- [Exercise requirements] Repeat the listing exactly. Any picture in it should be left out of the copy.
═══ Task data ═══
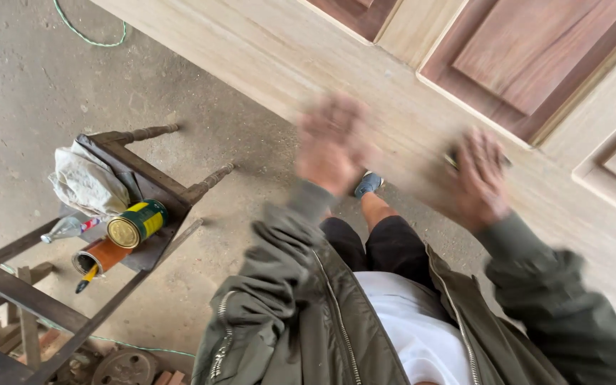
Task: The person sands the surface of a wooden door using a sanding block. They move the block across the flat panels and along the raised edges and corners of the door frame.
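Note:
A large pale wooden door with reddish-brown inset panels lies slanted across the top and right of the view. My left hand, blurred by motion, rests with its fingers spread on the door's pale rail near its lower edge and holds nothing I can make out. My right hand, also blurred, lies flat on the rail further right, just below a dark panel. A small dark thing peeks out at its fingers; the blur hides what it is. I wear a green zip jacket.
On the concrete floor to the left stands a dark wooden frame with turned legs. On it lie a crumpled pale cloth, a yellow-and-green can, an orange can and a clear bottle. Green cord trails on the floor.

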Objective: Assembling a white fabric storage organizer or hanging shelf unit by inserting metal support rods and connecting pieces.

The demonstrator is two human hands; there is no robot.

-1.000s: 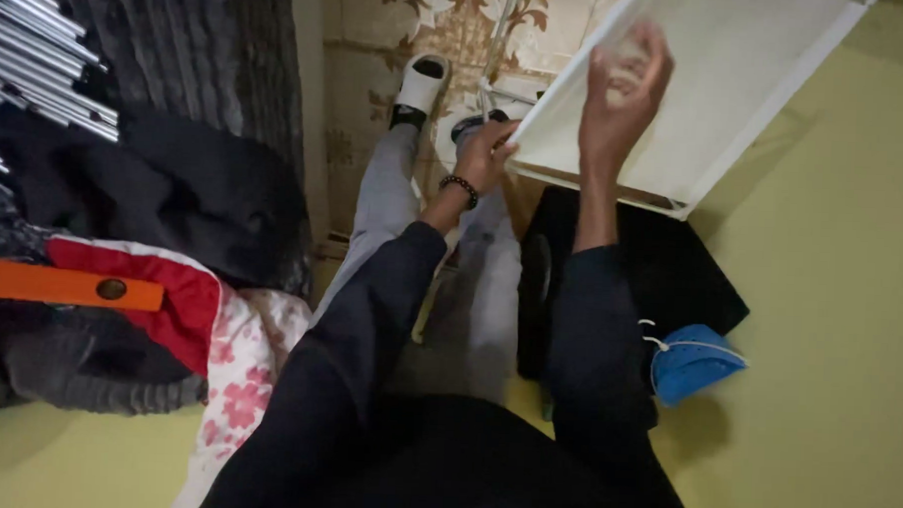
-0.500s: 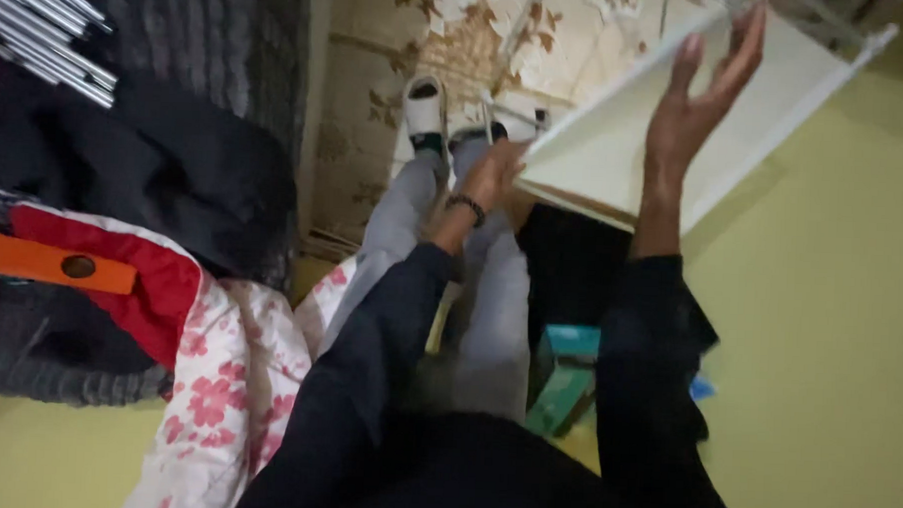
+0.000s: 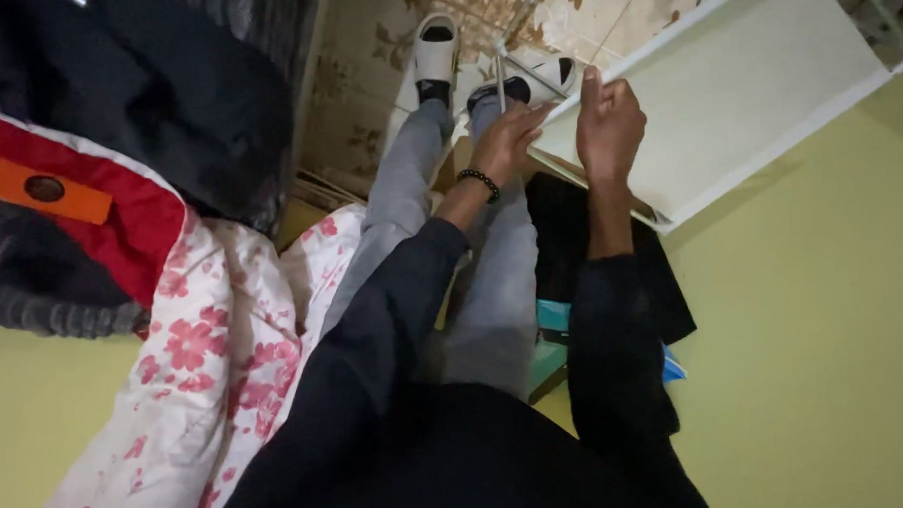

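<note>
A large flat white panel [image 3: 737, 104] with a raised rim leans tilted over my knees, reaching to the upper right. My right hand [image 3: 608, 124] grips its lower left edge, fingers curled over the rim. My left hand [image 3: 506, 138], with a black bead bracelet on the wrist, rests against the panel's near corner beside a thin metal rod [image 3: 501, 80]; whether it grips the rod I cannot tell. My legs in grey trousers [image 3: 491, 275] stretch forward, feet in white slippers [image 3: 437, 51] on the patterned floor.
A floral pink-and-white cloth [image 3: 218, 346] and a red garment with an orange tab [image 3: 73, 206] lie at the left beside dark clothing [image 3: 167, 84]. A black cloth [image 3: 661, 281] and a teal box [image 3: 553, 343] sit under the panel. A yellow-green surface [image 3: 819, 337] fills the right.
My right hand slid down from the panel's upper face to its lower left edge. The panel has swung further right and the view has moved in closer to the hands.
</note>
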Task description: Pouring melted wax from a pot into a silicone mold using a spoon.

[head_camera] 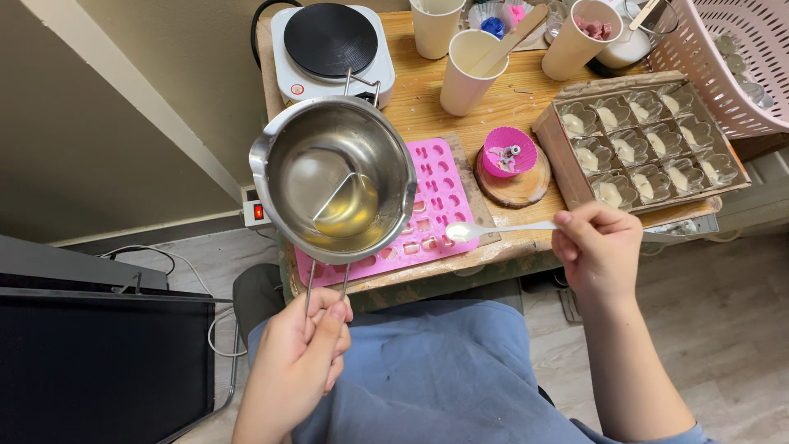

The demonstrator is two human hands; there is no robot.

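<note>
My left hand (306, 345) grips the wire handle of a steel melting pot (333, 177), holding it above the left side of a pink silicone mould (436, 210). Clear yellowish liquid pools in the bottom of the pot. My right hand (598, 242) pinches a white spoon (485, 229) by its handle. The spoon's bowl holds pale liquid and hovers over the mould's right edge, just right of the pot.
On the wooden table (415, 99) stand an electric hotplate (331, 41), paper cups (468, 70) with stir sticks, a pink cupcake liner (509, 150) on a wooden coaster, and a box of filled clear moulds (645, 148). A pink basket (740, 57) sits at the far right.
</note>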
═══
- [Result]
Task: The person sands the surface of a wooden door using a sanding block. They move the block across the flat panels and along the raised edges and corners of the door frame.
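Note:
A large pale wooden door with reddish-brown inset panels lies slanted across the top and right of the view. My left hand, blurred by motion, rests with its fingers spread on the door's pale rail near its lower edge and holds nothing I can make out. My right hand, also blurred, lies flat on the rail further right, just below a dark panel. A small dark thing peeks out at its fingers; the blur hides what it is. I wear a green zip jacket.
On the concrete floor to the left stands a dark wooden frame with turned legs. On it lie a crumpled pale cloth, a yellow-and-green can, an orange can and a clear bottle. Green cord trails on the floor.
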
Objective: Assembling a white fabric storage organizer or hanging shelf unit by inserting metal support rods and connecting pieces.

The demonstrator is two human hands; there is no robot.

-1.000s: 
-0.500s: 
+0.000s: 

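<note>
A large flat white panel [image 3: 737, 104] with a raised rim leans tilted over my knees, reaching to the upper right. My right hand [image 3: 608, 124] grips its lower left edge, fingers curled over the rim. My left hand [image 3: 506, 138], with a black bead bracelet on the wrist, rests against the panel's near corner beside a thin metal rod [image 3: 501, 80]; whether it grips the rod I cannot tell. My legs in grey trousers [image 3: 491, 275] stretch forward, feet in white slippers [image 3: 437, 51] on the patterned floor.
A floral pink-and-white cloth [image 3: 218, 346] and a red garment with an orange tab [image 3: 73, 206] lie at the left beside dark clothing [image 3: 167, 84]. A black cloth [image 3: 661, 281] and a teal box [image 3: 553, 343] sit under the panel. A yellow-green surface [image 3: 819, 337] fills the right.
My right hand slid down from the panel's upper face to its lower left edge. The panel has swung further right and the view has moved in closer to the hands.
</note>
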Task description: Pouring melted wax from a pot into a silicone mold using a spoon.

[head_camera] 

The demonstrator is two human hands; there is no robot.

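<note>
My left hand (306, 345) grips the wire handle of a steel melting pot (333, 177), holding it above the left side of a pink silicone mould (436, 210). Clear yellowish liquid pools in the bottom of the pot. My right hand (598, 242) pinches a white spoon (485, 229) by its handle. The spoon's bowl holds pale liquid and hovers over the mould's right edge, just right of the pot.
On the wooden table (415, 99) stand an electric hotplate (331, 41), paper cups (468, 70) with stir sticks, a pink cupcake liner (509, 150) on a wooden coaster, and a box of filled clear moulds (645, 148). A pink basket (740, 57) sits at the far right.
</note>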

There's nothing more to this exercise.